Schumer plays Beth Jones, a sales rep for a middling wine distributor who finds herself at the crossroads of career and love. Despite the fact Beth tries to convince herself she has cool job, an apartment and a boyfriend who's a "New York 8/9", she's unsettled and vaguely aware something is off, as if the clock is ticking on the fulfilment of her potential. Her anxiety is highlighted through her strangely competitive and prickly relationship with her mother and Beth seeks regular sanity check-ins with her sister.
It's through Beth's job we're also reminded of the casual intrusion of alcohol into everyday life, a sly normality called out when she visits her doctor, played by musician David Byrne.
A death in the family quickly upends everything and Life & Beth shifts from what might have been another exploration of a woman battling the challenges of the city to the no-less-cliched narrative device of a homecoming story.
Like HBO's still applicable and still outstanding series Six Feet Under or such celluloid pastorals as This is Where I Leave You, Beautiful Girls or Garden State, by returning to her childhood environment (this time, the Long Island of her real-life youth) Schumer gets to renegotiate the elements which shaped her present as much as partake in the peace-making process which will enable her to pursue her future.

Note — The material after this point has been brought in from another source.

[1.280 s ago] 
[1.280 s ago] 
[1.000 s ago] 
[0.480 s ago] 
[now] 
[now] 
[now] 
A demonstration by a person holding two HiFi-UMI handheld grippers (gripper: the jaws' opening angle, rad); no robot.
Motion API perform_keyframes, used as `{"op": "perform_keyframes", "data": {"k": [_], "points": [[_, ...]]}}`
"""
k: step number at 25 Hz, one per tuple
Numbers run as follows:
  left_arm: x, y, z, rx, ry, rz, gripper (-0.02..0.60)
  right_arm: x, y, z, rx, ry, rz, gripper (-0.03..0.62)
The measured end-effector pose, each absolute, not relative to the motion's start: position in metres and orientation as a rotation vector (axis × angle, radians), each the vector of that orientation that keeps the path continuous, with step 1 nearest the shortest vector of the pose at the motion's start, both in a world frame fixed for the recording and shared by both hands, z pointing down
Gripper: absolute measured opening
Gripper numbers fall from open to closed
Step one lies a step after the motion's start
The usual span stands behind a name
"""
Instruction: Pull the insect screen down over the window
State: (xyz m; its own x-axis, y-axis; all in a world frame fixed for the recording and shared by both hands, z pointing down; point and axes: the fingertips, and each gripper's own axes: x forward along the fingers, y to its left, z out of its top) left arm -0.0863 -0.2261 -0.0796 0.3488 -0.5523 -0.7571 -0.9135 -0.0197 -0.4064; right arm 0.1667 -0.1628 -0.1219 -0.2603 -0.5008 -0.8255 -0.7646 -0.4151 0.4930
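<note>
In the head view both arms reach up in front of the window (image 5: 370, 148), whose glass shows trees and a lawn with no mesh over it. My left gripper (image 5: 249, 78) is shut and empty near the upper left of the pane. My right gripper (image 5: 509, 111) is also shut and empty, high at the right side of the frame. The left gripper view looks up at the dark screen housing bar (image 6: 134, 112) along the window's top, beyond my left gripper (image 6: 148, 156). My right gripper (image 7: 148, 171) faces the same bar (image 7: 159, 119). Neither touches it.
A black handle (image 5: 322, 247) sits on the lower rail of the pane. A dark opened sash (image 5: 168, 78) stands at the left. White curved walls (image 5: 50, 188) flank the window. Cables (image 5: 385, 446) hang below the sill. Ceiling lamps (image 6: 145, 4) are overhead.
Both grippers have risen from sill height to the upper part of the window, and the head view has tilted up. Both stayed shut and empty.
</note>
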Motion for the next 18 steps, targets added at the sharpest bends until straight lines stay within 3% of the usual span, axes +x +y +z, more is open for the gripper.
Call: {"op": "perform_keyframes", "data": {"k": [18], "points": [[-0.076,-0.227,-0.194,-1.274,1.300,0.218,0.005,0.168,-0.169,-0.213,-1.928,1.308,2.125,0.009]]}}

Beth's back story grows in poignancy, too, as we learn she was a teenage member of a family which suffered the financial trauma and social ignominy of a hard-thudded coming down in the world and, through flashbacks, Life & Beth takes on the extra dimension of a coming-of-age story.
Like Beth herself, many of the characters in her orbit seem to be barely keeping it together - a funeral director on a deleterious fasting diet, a rabbi with a social media addiction, a bellicose winery owner on medication - and she finds a much-needed antidote to all this friction in the spectrum-dancing directness (Schumer's husband is autistic) of Michael Cera's grounded groundskeeper.
As well as often being very funny, Life & Beth is well worth our time because it represents what should hopefully be the midway marker of a genuinely interesting career.
If only Schumer can avoid the roast.